Preferred organic fillers include carbon black. Preferred inorganic
fillers include silica, alumina, aluminum hydroxide, magnesium
hydroxide, and various clays. Fillers are typically employed in
amount from about 5 to about 30 pbw per 100 pbw of thermoplastic
elastomer.
[0042] Useful shrinkage inhibiting agents include crystalline
polyolefins. Suitable crystalline polyolefins include polyethylene
and polypropylene. Crystalline polyolefins are typically used in
amount from about 5 to about 20 pbw per 100 pbw of thermoplastic
elastomer copolymer.
[0043] The soft gel compositions are formed by combining or mixing
the nylon-grafted elastomer, the thermoplastic elastomer, and
extender. While the soft gel composition is believed to result from
the mere combination of these three components, the degree of
interaction or reaction between the various components is not known
with any great degree of certainty. The term soft gel composition,
therefore, is intended to encompass a simple mixture or blend of
the three components, a complex of the three components that
results from physical or chemical forces of attraction, a chemical
reaction products of the three components, or a combination of the
foregoing.
[0044] Solid state mixing of the ingredients may be performed in an
internal or external mixer. Mixing may also be conducted in
solution with an appropriate solvent. Useful solvents include
organic solvents, preferably hydrocarbon solvents, and most
preferably aliphatic solvents. Solid state mixing can occur at a
temperature from about 100.degree. to about 250.degree. C.,
preferably from about 140.degree. to about 230.degree. C., more
preferably from about 150.degree. to about 200.degree. C.

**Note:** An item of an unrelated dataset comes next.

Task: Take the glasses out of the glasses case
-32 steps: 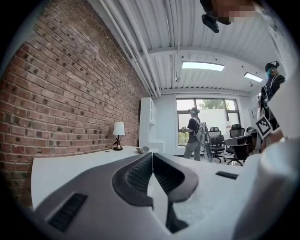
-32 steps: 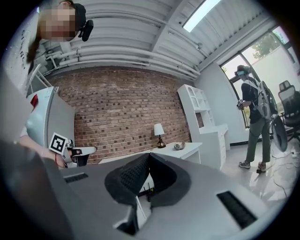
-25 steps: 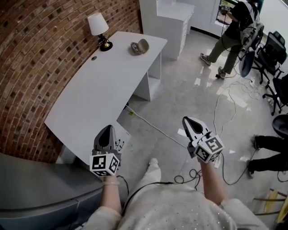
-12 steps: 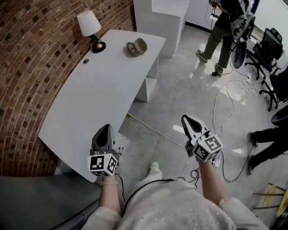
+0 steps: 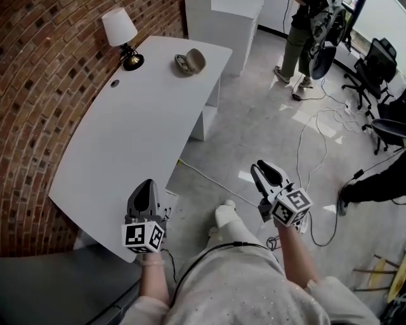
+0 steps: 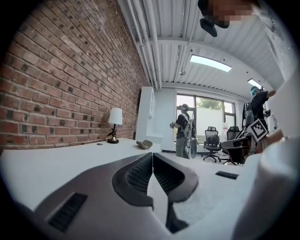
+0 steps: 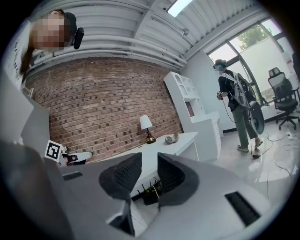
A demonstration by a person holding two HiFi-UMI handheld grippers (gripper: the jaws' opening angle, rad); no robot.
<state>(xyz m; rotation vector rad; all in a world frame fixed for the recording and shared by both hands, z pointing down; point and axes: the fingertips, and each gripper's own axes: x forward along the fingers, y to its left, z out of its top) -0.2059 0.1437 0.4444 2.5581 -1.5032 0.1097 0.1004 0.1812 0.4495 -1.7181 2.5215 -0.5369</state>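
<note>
The glasses case (image 5: 189,62) lies open, a tan clamshell, on the far end of the white desk (image 5: 139,127). It is too small to tell what is inside. It also shows far off in the left gripper view (image 6: 144,144) and the right gripper view (image 7: 171,138). My left gripper (image 5: 147,186) hovers at the desk's near edge, its jaws shut with nothing in them (image 6: 152,157). My right gripper (image 5: 260,170) is over the floor to the right of the desk. Its jaws have just been opening and stand apart with nothing between them (image 7: 149,161).
A table lamp (image 5: 120,35) stands at the desk's far left corner, by the brick wall (image 5: 38,95). A white cabinet (image 5: 228,19) is behind the desk. A person (image 5: 304,32), office chairs (image 5: 374,63) and floor cables (image 5: 317,139) fill the right. A power strip (image 7: 150,192) lies under the desk.
Both grippers have come forward toward the desk and a little lower. The right gripper's jaws went from shut to open. The left gripper stays shut.
</note>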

[0045] Once prepared, the soft gel compositions of this invention
are thermoreversible and therefore may be employed to produce
various articles via melt extruding or injection molding. This
extrusion or molding preferably occurs at a temperature from about
160 to about 250.degree. C.
[0046] The gel composition and articles made therefrom exhibit
excellent adhesion to metal and plastic substrates under the
conditions of quick hot contact. The adhesion of the gel
composition to metal and plastic surfaces eliminates the need for
an adhesive to adhere the material to the substrate. In addition,
the soft gel composition can be recycled and reused.
[0047] Because of its propensity to strongly adhere to metal and
plastic surfaces, the gel composition can be utilized to prepare
gaskets for disk drives, CD-ROM drives, DVD-ROM drives for
microcomputers, gaskets for cellular telephones and the like. For
example, a mounting plate for a disk drive assembly may include a
substrate with a sealing gasket adhered thereto, with the sealing
gasket being prepared from the gel composition of this
invention.
[0048] The gel composition can be formed into a sealing gasket of
any desired shape and easily attached to a base support plate via
direct injection molding. These sealing gaskets have improved
hardness, tensile strength, compression set, and excellent
thermostability and flexibility. They also substantially prevent
the introduction of gaseous and particulate contaminants into the
disk drive housing.
[0049] Sealing gaskets made from the extended gel composition
exhibit excellent adhesion to metal and plastic surfaces. In
particular, the sealing gaskets show excellent adhesion to metal
substrates such as, but not limited to, aluminum, iron, copper, and
nickel surfaces. The gaskets also exhibit particularly good
adhesion to nickel-coated metal surfaces such as, but not limited
to, nickel-coated aluminum substrates.
[0050] The sealing gaskets made from of the inventive soft gel
compositions are self-adhering or self-securing to metal and
plastic surfaces under conditions of hot direct injection molding,
and thereby eliminate the need for expensive machining of holes,
interlocking recesses, or continuous grooves in the base support
plate, which are used to secure the sealing gasket to the
substrate. The sealing gasket material may be stripped from the
surface of a base support plate and the soft gel composition
recycled for further use.
[0051] In order to demonstrate the practice of the present
invention, the following examples have been prepared and tested.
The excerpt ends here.